**Problem statement**
Write out, word for word, the first line of the data below and every line after it through the one containing "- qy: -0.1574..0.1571".
Top of Source records
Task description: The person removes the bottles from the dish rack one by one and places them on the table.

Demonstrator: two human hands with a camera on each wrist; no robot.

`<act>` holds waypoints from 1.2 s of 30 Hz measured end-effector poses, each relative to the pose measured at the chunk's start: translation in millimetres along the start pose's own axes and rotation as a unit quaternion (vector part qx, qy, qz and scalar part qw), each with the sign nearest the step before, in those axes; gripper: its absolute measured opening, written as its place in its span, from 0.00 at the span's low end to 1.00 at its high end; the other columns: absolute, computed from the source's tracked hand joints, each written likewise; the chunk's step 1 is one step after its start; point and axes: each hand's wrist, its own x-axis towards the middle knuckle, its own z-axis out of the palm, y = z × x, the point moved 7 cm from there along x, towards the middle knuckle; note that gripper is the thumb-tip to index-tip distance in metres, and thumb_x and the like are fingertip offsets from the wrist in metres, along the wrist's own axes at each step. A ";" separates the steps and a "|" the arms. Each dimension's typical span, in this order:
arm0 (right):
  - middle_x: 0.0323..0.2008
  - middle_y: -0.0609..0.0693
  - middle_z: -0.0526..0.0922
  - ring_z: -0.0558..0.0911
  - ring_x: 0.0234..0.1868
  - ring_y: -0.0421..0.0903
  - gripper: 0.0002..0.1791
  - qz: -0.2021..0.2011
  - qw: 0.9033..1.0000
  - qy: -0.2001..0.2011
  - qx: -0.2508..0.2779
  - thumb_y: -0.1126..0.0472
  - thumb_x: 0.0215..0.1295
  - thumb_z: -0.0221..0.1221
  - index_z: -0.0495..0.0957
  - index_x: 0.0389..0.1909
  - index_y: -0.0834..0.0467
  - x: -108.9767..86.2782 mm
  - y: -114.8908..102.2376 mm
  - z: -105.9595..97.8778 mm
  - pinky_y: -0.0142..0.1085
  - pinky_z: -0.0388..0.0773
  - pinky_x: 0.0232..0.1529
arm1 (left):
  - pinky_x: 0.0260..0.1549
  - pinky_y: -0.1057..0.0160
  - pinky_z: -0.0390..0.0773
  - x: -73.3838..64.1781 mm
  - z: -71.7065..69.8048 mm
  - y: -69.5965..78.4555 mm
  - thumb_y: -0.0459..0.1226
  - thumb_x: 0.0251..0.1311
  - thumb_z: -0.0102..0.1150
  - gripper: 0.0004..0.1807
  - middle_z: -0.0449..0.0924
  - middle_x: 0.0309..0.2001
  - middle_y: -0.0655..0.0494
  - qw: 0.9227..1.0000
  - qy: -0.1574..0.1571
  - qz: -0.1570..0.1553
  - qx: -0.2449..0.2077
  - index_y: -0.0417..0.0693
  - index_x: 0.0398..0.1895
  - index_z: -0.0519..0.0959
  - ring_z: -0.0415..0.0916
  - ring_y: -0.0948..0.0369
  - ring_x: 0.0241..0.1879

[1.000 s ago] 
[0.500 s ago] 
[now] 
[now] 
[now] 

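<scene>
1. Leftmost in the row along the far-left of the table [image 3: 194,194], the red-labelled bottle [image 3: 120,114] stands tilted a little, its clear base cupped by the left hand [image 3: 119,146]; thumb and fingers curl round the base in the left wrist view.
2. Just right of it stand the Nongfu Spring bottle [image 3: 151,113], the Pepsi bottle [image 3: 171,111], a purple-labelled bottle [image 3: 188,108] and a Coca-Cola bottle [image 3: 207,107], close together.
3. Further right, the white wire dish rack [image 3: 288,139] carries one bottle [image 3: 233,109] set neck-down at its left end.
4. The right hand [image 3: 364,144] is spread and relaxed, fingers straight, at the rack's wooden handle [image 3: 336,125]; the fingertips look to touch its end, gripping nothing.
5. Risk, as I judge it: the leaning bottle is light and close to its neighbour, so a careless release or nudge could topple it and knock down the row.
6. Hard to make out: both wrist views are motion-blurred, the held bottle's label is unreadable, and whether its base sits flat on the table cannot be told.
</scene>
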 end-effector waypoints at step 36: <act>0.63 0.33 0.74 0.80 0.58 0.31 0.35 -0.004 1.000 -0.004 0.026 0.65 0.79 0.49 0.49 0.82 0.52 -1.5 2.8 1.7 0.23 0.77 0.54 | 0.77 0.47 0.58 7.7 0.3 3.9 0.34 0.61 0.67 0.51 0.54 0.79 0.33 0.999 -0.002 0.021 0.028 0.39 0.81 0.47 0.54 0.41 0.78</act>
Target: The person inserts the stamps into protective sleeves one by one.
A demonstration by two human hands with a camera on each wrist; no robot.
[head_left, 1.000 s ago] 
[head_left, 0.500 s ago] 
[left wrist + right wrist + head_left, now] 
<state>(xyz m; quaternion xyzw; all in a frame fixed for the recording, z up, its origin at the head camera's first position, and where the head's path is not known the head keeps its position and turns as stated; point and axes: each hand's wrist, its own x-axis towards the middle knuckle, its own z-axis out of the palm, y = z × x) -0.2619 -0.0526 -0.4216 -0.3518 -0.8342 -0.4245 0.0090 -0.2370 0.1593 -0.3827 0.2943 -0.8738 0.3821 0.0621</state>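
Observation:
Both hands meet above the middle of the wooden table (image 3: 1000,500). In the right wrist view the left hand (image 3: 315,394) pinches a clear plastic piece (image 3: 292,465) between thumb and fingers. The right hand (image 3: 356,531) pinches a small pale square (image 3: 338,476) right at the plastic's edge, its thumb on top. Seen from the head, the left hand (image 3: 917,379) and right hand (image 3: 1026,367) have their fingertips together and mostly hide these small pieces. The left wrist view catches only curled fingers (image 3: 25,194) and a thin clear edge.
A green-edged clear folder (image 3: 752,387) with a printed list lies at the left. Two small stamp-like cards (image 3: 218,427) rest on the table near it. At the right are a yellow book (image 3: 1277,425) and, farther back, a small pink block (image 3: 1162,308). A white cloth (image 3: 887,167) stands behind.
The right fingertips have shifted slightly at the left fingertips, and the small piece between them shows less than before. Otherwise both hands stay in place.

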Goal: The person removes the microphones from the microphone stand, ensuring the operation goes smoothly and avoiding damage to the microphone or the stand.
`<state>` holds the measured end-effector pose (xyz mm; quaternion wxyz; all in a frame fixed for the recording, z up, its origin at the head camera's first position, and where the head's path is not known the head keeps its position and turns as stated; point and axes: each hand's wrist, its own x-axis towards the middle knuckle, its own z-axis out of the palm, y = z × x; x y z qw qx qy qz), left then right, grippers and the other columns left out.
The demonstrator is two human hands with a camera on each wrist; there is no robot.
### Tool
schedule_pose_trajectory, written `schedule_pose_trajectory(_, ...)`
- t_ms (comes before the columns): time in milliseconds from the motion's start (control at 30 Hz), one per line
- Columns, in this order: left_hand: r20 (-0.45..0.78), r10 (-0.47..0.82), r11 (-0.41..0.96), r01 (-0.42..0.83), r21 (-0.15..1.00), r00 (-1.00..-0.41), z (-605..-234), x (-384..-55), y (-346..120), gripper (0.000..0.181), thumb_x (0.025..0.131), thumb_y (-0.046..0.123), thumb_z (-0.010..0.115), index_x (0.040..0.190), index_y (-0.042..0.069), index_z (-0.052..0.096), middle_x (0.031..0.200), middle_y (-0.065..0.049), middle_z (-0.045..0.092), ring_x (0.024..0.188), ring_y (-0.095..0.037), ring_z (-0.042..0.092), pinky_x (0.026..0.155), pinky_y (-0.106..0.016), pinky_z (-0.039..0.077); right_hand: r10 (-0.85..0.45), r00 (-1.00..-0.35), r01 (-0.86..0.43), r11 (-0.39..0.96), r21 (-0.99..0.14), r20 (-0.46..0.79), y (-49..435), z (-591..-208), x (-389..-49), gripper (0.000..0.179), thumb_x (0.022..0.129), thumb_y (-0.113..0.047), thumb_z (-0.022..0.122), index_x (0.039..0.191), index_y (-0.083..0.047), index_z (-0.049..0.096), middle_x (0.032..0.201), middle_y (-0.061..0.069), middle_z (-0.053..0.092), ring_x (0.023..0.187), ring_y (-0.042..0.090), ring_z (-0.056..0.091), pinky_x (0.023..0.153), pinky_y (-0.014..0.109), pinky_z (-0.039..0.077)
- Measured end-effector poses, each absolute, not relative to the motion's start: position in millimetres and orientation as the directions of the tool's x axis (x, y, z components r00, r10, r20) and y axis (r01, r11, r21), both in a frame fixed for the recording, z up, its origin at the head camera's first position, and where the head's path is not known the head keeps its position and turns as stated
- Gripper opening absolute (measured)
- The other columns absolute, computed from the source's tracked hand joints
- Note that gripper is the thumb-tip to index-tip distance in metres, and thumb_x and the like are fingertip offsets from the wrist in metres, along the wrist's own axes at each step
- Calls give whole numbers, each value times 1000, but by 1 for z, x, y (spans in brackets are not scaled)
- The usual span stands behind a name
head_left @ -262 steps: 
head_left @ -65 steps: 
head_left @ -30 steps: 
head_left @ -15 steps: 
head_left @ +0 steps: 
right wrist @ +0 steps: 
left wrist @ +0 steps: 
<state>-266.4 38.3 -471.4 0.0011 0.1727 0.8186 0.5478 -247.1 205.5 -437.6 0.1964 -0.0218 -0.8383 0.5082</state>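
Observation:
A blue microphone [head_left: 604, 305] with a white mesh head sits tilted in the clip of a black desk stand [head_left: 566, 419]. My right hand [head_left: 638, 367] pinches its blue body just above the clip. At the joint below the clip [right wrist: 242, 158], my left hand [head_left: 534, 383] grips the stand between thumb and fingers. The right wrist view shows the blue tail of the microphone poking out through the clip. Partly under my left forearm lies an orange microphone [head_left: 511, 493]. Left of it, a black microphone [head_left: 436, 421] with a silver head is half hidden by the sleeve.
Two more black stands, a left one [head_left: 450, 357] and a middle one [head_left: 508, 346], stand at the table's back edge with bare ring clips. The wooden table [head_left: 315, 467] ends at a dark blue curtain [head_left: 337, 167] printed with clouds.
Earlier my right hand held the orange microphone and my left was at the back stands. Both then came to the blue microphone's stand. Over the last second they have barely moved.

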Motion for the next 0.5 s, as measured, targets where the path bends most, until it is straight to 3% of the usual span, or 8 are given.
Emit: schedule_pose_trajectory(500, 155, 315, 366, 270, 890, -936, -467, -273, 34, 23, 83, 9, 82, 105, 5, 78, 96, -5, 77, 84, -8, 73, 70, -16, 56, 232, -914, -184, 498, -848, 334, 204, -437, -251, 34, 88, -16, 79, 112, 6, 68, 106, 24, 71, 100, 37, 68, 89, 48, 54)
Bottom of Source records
**Answer section**
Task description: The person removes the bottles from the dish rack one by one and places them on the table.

Demonstrator: two human hands with a camera on each wrist; no robot.

`<act>` holds waypoints from 1.2 s of 30 Hz measured end-effector poses, each relative to the pose measured at the chunk's start: translation in millimetres along the start pose's own axes and rotation as a unit quaternion (vector part qx, qy, qz and scalar part qw), each with the sign nearest the step before, in those axes; gripper: its absolute measured opening, written as its place in its span, from 0.00 at the span's low end to 1.00 at its high end; the other columns: absolute, computed from the source's tracked hand joints, each written likewise; the chunk's step 1 is one step after its start; point and axes: each hand's wrist, its own x-axis towards the middle knuckle, its own z-axis out of the palm, y = z × x, the point moved 7 cm from there along x, towards the middle knuckle; note that gripper is the thumb-tip to index-tip distance in metres, and thumb_x and the like are fingertip offsets from the wrist in metres, along the wrist's own axes at each step. A ";" separates the steps and a "|" the arms. Each dimension's typical span, in this order:
arm0 (right):
  - middle_x: 0.0323..0.2008
  - middle_y: -0.0609..0.0693
  - middle_z: -0.0526..0.0922
  - ring_z: -0.0558..0.0911
  - ring_x: 0.0234..0.1868
  - ring_y: -0.0421..0.0903
  - gripper: 0.0002..0.1791
  - qz: -0.2021..0.2011
  - qw: 0.9033..1.0000
  - qy: -0.2001..0.2011
  - qx: -0.2508..0.2779
  - thumb_y: -0.1126..0.0472
  - thumb_x: 0.0215..0.1295
  - thumb_z: -0.0221..0.1221
  - index_z: -0.0495..0.0957
  - index_x: 0.0389..0.1909
  - index_y: -0.0834..0.0467
  - x: -108.9767..86.2782 mm
  - y: -114.8908..102.2376 mm
  - z: -105.9595..97.8778 mm
  - pinky_y: -0.0142..0.1085
  - pinky_z: -0.0388..0.0773
  - pinky_x: 0.0232..0.1529
arm1 (left):
  - pinky_x: 0.0260..0.1549
  - pinky_y: -0.1057..0.0160
  - pinky_z: -0.0390..0.0773
  - x: -73.3838..64.1781 mm
  - z: -71.7065..69.8048 mm
  - y: -69.5965..78.4555 mm
  - thumb_y: -0.0459..0.1226
  - thumb_x: 0.0251..0.1311
  - thumb_z: -0.0102..0.1150
  - gripper: 0.0004..0.1807
  - middle_z: -0.0449..0.0924
  - middle_x: 0.0309..0.2001
  - middle_y: -0.0655..0.0494
  - qw: 0.9227..1.0000
  - qy: -0.1574..0.1571

Nothing else remains to be done in this exercise.